We're going to go over the problems in class but I'd prefer to know the answer today.
Let $S = \{3n+2 \in \mathbb P: n \in \mathbb N_{\ge 1}\}$
edit:
The original question is "the set of all primes of the form $3n + 2$, but I was only considering odd primes because of a reason I don't remember anymore.
How can I show $S$ is infinite? I start by assuming it's finite.
I've tried:
Assuming that the product $(3n_1+2)(3n_2+2)…(3n_m+2)$ is of the form "something" so I can show the product contains a prime factor not in the finite list of primes, which would be a contradiction, but came up with no useful "something".
I tried showing that the product would not be square-free, but couldn't show that.
I tried showing the product or sum was both even and odd, but couldn't show that.

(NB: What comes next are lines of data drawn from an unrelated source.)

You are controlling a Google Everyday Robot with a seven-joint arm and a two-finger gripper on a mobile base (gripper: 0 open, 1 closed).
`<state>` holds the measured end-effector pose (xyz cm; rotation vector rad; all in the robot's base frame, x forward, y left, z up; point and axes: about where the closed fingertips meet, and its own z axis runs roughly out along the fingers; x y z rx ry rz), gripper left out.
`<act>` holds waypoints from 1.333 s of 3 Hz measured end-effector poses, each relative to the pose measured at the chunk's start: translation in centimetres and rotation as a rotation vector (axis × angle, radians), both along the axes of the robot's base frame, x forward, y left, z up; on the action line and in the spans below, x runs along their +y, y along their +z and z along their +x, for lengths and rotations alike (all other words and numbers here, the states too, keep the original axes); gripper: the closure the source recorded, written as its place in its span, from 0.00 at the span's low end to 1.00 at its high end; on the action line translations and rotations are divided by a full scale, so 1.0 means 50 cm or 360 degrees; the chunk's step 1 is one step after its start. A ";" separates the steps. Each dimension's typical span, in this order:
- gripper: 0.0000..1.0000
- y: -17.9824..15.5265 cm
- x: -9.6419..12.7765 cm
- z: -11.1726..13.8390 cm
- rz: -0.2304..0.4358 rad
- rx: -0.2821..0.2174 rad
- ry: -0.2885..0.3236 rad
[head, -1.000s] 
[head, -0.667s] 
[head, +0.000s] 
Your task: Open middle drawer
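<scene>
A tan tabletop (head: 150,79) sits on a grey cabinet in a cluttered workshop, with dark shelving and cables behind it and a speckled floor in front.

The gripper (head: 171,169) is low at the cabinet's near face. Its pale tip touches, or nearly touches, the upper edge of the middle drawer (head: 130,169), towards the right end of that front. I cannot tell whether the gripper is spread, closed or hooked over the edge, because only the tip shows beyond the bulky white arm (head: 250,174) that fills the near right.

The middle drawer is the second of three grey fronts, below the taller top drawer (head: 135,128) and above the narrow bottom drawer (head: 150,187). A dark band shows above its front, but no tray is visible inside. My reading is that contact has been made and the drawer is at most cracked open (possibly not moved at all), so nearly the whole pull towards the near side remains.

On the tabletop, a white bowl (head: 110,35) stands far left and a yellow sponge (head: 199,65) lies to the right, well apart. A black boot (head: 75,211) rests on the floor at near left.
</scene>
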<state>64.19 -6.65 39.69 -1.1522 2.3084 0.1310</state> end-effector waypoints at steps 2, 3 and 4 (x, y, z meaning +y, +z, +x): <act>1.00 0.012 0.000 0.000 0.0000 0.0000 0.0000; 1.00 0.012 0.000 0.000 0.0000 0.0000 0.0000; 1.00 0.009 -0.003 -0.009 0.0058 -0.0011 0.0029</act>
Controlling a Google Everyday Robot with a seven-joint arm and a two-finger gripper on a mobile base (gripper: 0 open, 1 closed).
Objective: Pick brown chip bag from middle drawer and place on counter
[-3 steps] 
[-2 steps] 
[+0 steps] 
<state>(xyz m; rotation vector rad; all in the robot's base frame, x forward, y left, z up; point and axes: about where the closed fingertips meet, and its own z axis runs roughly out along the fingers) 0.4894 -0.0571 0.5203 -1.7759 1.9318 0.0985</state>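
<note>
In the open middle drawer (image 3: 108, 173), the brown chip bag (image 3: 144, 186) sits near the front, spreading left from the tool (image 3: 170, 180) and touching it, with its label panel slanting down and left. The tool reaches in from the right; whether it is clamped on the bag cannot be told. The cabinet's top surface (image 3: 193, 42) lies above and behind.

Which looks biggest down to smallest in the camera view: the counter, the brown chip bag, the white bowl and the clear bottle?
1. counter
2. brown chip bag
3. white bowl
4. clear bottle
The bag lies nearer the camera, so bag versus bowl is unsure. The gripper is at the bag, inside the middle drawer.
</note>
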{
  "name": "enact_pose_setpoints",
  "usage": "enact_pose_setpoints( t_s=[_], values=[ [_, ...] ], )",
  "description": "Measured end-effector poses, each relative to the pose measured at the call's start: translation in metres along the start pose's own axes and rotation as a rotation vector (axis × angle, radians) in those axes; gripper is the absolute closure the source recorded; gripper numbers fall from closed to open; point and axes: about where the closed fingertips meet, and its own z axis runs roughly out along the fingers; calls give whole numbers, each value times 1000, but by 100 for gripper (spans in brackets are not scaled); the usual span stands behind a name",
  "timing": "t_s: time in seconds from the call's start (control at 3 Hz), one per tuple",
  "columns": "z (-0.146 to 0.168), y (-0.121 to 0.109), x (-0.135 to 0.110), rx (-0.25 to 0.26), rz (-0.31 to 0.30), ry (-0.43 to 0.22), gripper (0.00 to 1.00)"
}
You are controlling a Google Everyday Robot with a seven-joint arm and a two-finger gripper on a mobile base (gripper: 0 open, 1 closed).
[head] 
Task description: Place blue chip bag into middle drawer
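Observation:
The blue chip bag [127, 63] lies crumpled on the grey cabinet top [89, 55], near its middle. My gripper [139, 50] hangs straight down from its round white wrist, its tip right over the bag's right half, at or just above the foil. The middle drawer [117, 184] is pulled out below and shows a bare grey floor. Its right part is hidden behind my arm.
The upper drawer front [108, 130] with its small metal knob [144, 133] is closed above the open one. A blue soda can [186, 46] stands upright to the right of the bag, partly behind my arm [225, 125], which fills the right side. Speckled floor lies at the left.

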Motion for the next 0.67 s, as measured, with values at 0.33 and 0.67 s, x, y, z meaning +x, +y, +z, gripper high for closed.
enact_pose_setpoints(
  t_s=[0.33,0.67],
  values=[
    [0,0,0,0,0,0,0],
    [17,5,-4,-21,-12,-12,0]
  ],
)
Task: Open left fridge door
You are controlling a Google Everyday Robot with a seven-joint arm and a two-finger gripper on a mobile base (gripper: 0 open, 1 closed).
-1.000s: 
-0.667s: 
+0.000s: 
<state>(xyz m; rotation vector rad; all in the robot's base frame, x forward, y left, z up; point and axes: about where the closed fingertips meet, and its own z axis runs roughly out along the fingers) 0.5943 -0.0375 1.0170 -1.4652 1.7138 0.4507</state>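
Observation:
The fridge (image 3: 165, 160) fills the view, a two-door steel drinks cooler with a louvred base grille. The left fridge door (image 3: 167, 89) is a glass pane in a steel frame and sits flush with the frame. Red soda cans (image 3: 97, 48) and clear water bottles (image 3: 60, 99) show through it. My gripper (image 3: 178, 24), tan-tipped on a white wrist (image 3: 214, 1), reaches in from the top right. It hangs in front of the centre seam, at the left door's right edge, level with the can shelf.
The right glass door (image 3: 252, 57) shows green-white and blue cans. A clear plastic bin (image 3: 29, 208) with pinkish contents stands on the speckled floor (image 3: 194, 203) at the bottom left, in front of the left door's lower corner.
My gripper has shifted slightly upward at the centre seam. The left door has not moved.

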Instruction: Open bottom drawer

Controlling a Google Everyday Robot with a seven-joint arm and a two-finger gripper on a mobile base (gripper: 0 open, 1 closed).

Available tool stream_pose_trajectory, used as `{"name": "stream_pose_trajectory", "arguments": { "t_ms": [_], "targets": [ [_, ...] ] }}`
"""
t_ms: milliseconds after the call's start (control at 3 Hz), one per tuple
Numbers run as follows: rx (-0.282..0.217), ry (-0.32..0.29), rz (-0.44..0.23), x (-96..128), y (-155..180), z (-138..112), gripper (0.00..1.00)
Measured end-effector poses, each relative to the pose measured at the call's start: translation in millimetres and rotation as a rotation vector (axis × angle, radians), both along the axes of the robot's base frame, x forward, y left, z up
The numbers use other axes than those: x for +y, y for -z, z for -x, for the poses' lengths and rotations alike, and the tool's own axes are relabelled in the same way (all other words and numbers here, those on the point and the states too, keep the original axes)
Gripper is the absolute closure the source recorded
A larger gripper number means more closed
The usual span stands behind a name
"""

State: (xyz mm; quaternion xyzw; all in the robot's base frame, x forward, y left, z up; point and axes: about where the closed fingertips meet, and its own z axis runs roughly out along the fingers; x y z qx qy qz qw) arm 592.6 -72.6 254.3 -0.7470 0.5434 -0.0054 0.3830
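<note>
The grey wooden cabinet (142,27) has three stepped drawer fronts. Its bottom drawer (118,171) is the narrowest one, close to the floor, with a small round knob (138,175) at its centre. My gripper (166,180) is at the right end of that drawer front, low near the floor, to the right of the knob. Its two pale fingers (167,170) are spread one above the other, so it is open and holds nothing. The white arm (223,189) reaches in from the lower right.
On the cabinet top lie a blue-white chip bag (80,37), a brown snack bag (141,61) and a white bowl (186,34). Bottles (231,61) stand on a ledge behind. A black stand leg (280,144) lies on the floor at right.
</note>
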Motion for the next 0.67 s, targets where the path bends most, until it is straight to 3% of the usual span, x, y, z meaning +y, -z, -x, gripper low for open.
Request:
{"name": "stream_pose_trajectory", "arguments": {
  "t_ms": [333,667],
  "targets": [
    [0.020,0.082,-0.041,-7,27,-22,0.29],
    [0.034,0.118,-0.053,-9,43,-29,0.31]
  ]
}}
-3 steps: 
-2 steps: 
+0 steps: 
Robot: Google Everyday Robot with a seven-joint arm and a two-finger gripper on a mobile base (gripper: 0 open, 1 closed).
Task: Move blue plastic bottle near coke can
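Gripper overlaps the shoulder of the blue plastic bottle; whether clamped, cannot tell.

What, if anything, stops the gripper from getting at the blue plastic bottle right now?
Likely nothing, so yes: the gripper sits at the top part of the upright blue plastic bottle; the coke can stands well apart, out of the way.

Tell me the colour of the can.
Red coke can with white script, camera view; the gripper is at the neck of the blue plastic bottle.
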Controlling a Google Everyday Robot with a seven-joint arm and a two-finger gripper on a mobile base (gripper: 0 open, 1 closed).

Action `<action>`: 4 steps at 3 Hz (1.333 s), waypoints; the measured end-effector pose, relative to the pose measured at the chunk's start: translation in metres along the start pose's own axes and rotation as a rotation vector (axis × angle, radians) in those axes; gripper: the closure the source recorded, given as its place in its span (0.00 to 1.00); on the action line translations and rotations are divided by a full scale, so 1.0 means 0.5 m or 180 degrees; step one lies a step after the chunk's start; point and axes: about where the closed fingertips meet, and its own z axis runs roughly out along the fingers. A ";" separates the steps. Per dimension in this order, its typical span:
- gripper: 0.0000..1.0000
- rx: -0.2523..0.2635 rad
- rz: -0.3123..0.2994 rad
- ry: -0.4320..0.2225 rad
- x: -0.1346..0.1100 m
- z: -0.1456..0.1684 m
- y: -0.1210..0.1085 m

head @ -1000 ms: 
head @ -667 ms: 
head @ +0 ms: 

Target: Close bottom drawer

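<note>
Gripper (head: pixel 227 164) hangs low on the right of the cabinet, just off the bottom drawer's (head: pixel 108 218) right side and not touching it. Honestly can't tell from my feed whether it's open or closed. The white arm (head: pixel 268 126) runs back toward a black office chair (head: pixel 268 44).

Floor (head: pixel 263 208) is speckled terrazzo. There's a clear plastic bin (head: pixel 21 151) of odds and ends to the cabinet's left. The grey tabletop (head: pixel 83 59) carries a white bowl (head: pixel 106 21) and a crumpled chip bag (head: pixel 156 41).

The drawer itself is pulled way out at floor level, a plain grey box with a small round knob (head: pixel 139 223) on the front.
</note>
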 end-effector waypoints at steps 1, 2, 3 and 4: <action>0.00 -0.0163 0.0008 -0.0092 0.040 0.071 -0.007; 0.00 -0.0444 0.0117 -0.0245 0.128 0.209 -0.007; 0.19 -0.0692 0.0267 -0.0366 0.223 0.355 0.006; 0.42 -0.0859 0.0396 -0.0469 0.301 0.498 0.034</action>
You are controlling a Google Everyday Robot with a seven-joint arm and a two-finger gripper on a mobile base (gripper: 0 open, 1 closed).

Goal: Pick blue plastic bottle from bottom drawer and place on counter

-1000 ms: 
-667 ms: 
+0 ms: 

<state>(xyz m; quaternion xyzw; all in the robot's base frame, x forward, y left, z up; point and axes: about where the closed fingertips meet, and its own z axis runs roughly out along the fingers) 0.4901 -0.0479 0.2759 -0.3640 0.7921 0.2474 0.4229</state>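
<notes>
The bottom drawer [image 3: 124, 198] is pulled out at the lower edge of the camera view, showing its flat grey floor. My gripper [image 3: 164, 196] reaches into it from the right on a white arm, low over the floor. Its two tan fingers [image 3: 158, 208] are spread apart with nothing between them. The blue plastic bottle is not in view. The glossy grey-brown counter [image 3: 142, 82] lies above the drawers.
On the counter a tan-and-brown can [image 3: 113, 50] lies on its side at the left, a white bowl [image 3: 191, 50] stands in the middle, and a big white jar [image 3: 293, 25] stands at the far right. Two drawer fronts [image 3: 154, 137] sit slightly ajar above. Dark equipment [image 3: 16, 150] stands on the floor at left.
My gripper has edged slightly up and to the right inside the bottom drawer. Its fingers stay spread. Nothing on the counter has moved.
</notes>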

What else should I try? Or was one of the above methods correct?
Best Answer
The general strategy is to find a (large) number $n$ that is relatively prime to each of the existing list of such primes, and is also congruent to 2 modulo 3. The prime factorization of $n$ cannot consist only of primes congruent to $1$ modulo $3$, since the product of any number of such is still $1$ modulo $3$. Hence there must be some prime factor of $n$ that is congruent to $2$ modulo $3$, which must be not on our list by the construction of $n$.
Now, how to construct such an $n$? Suppose the finite list is $\{p_1, p_2, \ldots, p_k\}$. If $k$ is even, then take $n=p_1p_2\cdots p_k+1$. If $k$ is odd, then take $n=(p_1p_2\cdots p_k)p_k+1$.